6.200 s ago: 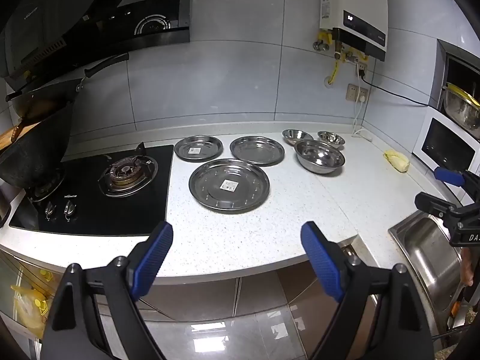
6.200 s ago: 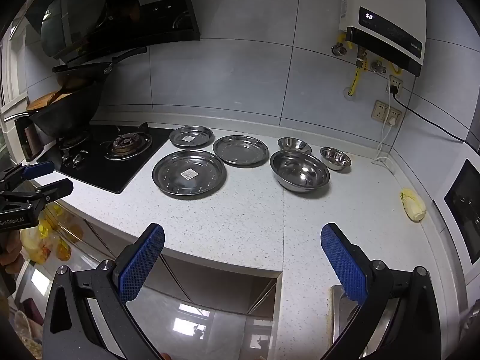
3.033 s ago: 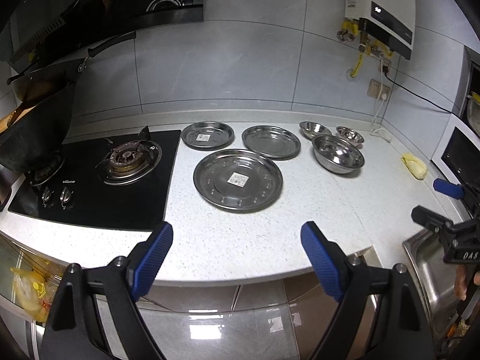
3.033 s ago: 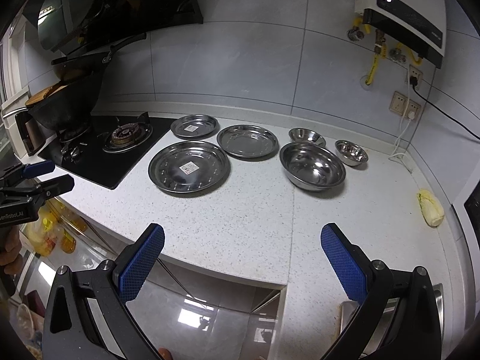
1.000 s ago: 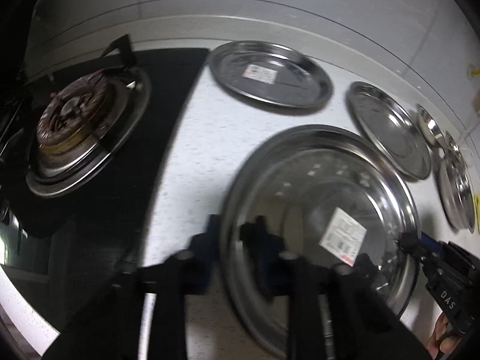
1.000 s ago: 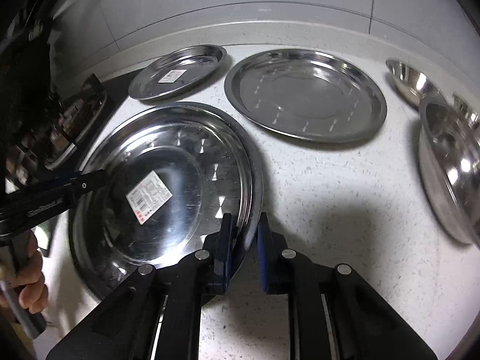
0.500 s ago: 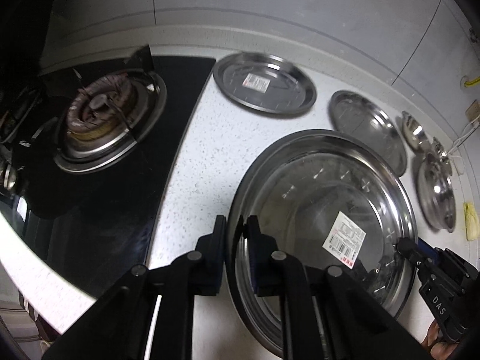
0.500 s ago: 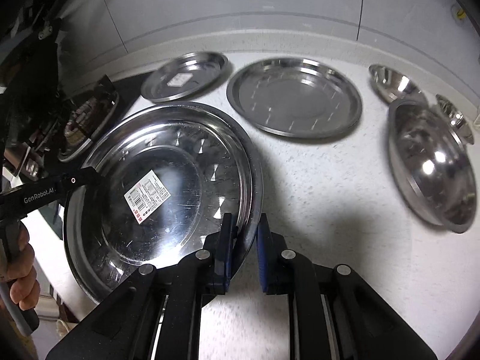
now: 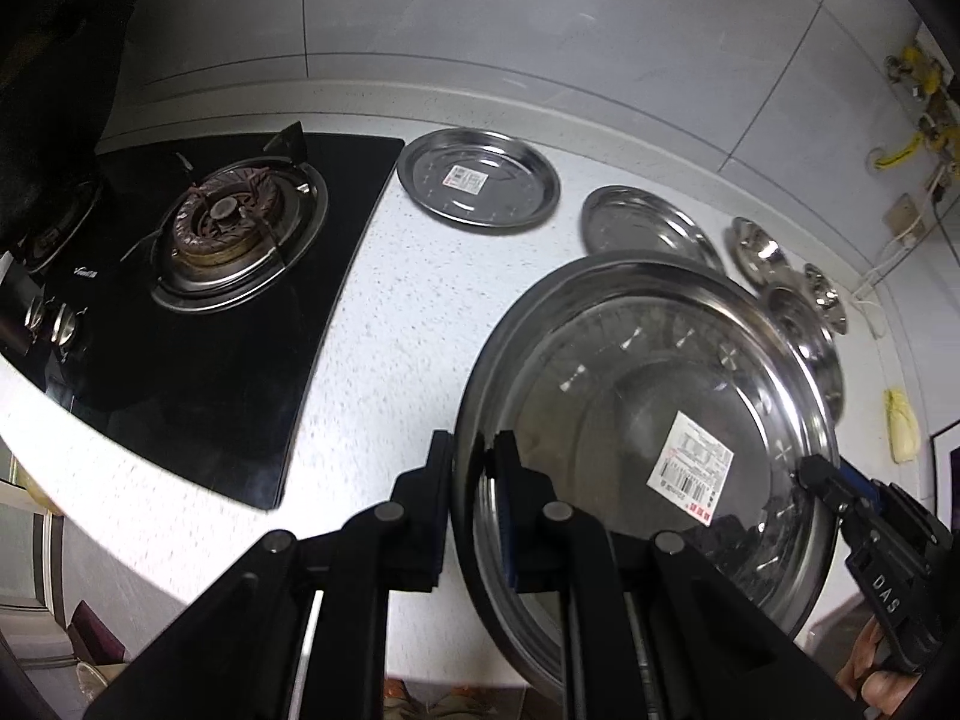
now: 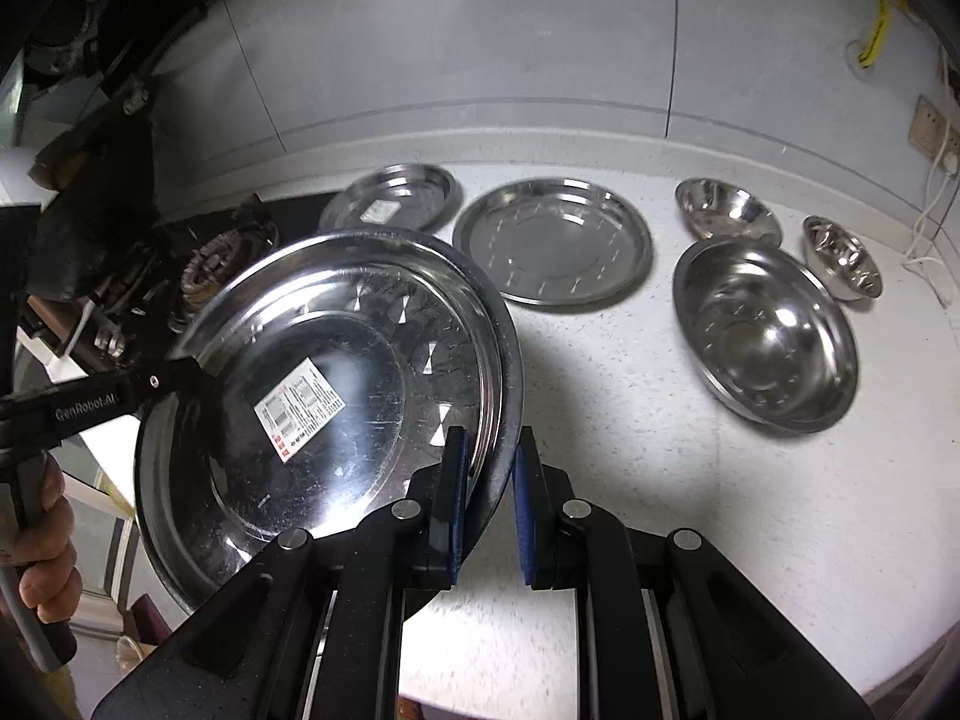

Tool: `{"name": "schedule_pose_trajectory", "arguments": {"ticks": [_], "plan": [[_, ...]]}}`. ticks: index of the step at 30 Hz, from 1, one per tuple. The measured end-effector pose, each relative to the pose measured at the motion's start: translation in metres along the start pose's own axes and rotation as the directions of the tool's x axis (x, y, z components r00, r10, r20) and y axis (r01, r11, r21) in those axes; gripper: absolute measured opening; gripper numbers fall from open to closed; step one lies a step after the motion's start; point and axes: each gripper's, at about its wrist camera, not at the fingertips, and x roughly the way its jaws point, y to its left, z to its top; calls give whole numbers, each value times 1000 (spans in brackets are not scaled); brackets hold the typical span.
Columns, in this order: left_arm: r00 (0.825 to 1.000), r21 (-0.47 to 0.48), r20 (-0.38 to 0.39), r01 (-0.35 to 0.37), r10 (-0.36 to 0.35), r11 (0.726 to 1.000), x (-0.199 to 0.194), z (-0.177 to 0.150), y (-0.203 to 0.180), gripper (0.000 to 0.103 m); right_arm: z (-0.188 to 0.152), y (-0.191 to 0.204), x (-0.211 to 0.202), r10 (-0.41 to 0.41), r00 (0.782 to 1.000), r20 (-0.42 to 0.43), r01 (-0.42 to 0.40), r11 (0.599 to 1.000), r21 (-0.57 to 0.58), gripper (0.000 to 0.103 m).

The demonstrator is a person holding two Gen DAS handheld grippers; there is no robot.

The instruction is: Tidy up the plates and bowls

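Both grippers hold the large steel plate [image 9: 648, 420] with a barcode sticker, lifted above the white counter. My left gripper [image 9: 474, 450] is shut on its left rim. My right gripper [image 10: 489, 450] is shut on its right rim; the plate also shows in the right wrist view [image 10: 336, 372]. On the counter behind lie a small stickered plate [image 9: 480, 180], a medium plate [image 10: 552, 240], a large bowl [image 10: 765, 333] and two small bowls [image 10: 726, 207] [image 10: 843, 255]. The held plate hides part of the medium plate and the large bowl in the left wrist view.
A black gas hob [image 9: 228, 276] with a burner sits left of the plates. A wok [image 10: 90, 222] stands at the far left. A yellow cloth [image 9: 903, 426] lies at the right. Wall sockets and cables [image 10: 936, 138] are at the back right.
Both grippers closed on the large plate's opposite rims and have raised it off the counter; in the last second it has risen higher and come toward the cameras.
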Motion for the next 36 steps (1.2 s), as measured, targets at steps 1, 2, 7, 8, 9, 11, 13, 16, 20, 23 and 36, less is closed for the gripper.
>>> {"name": "schedule_pose_trajectory", "arguments": {"ticks": [1, 2, 7, 8, 9, 11, 13, 16, 20, 23, 36], "plan": [[1000, -1, 5, 4, -4, 1000, -8, -2, 1, 12, 1, 2, -7, 2, 1000, 8, -2, 1000, -2, 13], [1000, -4, 8, 8, -8, 1000, -15, -2, 2, 12, 2, 4, -15, 5, 1000, 19, -4, 1000, -7, 13], [997, 14, 53, 50, -51, 999, -60, 0, 15, 12, 8, 23, -54, 16, 997, 74, -15, 1000, -15, 13], [996, 21, 61, 59, -60, 998, -65, 2, 17, 12, 9, 26, -59, 12, 997, 82, -10, 1000, -17, 13], [995, 32, 69, 69, -71, 997, -71, 5, 20, 12, 11, 33, -66, 0, 996, 93, 2, 1000, -22, 13], [992, 49, 79, 91, -95, 995, -79, 14, 29, 12, 16, 45, -74, -18, 995, 103, 21, 999, -27, 13], [989, 70, 79, 119, -124, 990, -84, 23, 39, 12, 21, 57, -79, -40, 993, 107, 44, 999, -29, 13], [986, 108, 80, 139, -148, 984, -84, 33, 53, 12, 26, 75, -77, -83, 992, 98, 87, 996, -33, 13], [978, 128, 67, 186, -196, 974, -74, 39, 72, 12, 27, 93, -67, -128, 989, 79, 130, 991, -19, 13], [975, 134, 48, 211, -219, 968, -63, 36, 80, 12, 24, 95, -62, -132, 989, 63, 132, 991, -4, 13], [984, 90, -45, 177, -174, 980, -14, 20, 77, 12, 5, 78, -20, -86, 996, -17, 85, 996, -22, 13]]}}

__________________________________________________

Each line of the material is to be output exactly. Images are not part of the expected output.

**Output of the exercise**
6.200 s ago: 
6.200 s ago: 
3.033 s ago: 
3.033 s ago: 
1.000 s ago: 
1.000 s ago: 
0.500 s ago: 
0.500 s ago: 
now: 
now: 

Tool: `{"name": "schedule_pose_trajectory", "arguments": {"ticks": [_], "plan": [[_, ...]]}}`. ticks: index of the step at 30 Hz, from 1, one per tuple. The measured end-effector pose, each relative to the pose measured at the motion's start: translation in metres along the start pose's own axes and rotation as the directions of the tool's x axis (x, y, z components r00, r10, r20) and y axis (r01, r11, r21) in those axes; gripper: absolute measured opening; gripper numbers fall from open to closed; step one lies a step after the motion's start; point and axes: each gripper's, at about its wrist camera, not at the fingertips, and x roughly the way its jaws point, y to its left, z to its top; calls give whole numbers, each value times 1000 (spans in brackets are not scaled); brackets hold the typical span.
Columns, in this order: left_arm: r00 (0.825 to 1.000), r21 (-0.47 to 0.48), r20 (-0.38 to 0.39), r01 (-0.35 to 0.37), r10 (-0.36 to 0.35), r11 (0.726 to 1.000), x (-0.199 to 0.194), z (-0.177 to 0.150), y (-0.203 to 0.180), gripper (0.000 to 0.103 m); right_arm: z (-0.188 to 0.152), y (-0.191 to 0.204), x (-0.211 to 0.202), r10 (-0.41 to 0.41), r00 (0.782 to 1.000), r20 (-0.42 to 0.43), r01 (-0.42 to 0.40), r11 (0.599 to 1.000), r21 (-0.57 to 0.58), gripper (0.000 to 0.103 m).

The demonstrator is a person holding two Gen DAS handheld grippers; there is no robot.

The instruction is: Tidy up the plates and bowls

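Both grippers hold the large steel plate [image 9: 648, 420] with a barcode sticker, lifted above the white counter. My left gripper [image 9: 474, 450] is shut on its left rim. My right gripper [image 10: 489, 450] is shut on its right rim; the plate also shows in the right wrist view [image 10: 336, 372]. On the counter behind lie a small stickered plate [image 9: 480, 180], a medium plate [image 10: 552, 240], a large bowl [image 10: 765, 333] and two small bowls [image 10: 726, 207] [image 10: 843, 255]. The held plate hides part of the medium plate and the large bowl in the left wrist view.
A black gas hob [image 9: 228, 276] with a burner sits left of the plates. A wok [image 10: 90, 222] stands at the far left. A yellow cloth [image 9: 903, 426] lies at the right. Wall sockets and cables [image 10: 936, 138] are at the back right.
Both grippers closed on the large plate's opposite rims and have raised it off the counter; in the last second it has risen higher and come toward the cameras.
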Motion for the next 36 steps (1.2 s), as measured, targets at steps 1, 2, 7, 8, 9, 11, 13, 16, 20, 23 and 36, less is closed for the gripper.
>>> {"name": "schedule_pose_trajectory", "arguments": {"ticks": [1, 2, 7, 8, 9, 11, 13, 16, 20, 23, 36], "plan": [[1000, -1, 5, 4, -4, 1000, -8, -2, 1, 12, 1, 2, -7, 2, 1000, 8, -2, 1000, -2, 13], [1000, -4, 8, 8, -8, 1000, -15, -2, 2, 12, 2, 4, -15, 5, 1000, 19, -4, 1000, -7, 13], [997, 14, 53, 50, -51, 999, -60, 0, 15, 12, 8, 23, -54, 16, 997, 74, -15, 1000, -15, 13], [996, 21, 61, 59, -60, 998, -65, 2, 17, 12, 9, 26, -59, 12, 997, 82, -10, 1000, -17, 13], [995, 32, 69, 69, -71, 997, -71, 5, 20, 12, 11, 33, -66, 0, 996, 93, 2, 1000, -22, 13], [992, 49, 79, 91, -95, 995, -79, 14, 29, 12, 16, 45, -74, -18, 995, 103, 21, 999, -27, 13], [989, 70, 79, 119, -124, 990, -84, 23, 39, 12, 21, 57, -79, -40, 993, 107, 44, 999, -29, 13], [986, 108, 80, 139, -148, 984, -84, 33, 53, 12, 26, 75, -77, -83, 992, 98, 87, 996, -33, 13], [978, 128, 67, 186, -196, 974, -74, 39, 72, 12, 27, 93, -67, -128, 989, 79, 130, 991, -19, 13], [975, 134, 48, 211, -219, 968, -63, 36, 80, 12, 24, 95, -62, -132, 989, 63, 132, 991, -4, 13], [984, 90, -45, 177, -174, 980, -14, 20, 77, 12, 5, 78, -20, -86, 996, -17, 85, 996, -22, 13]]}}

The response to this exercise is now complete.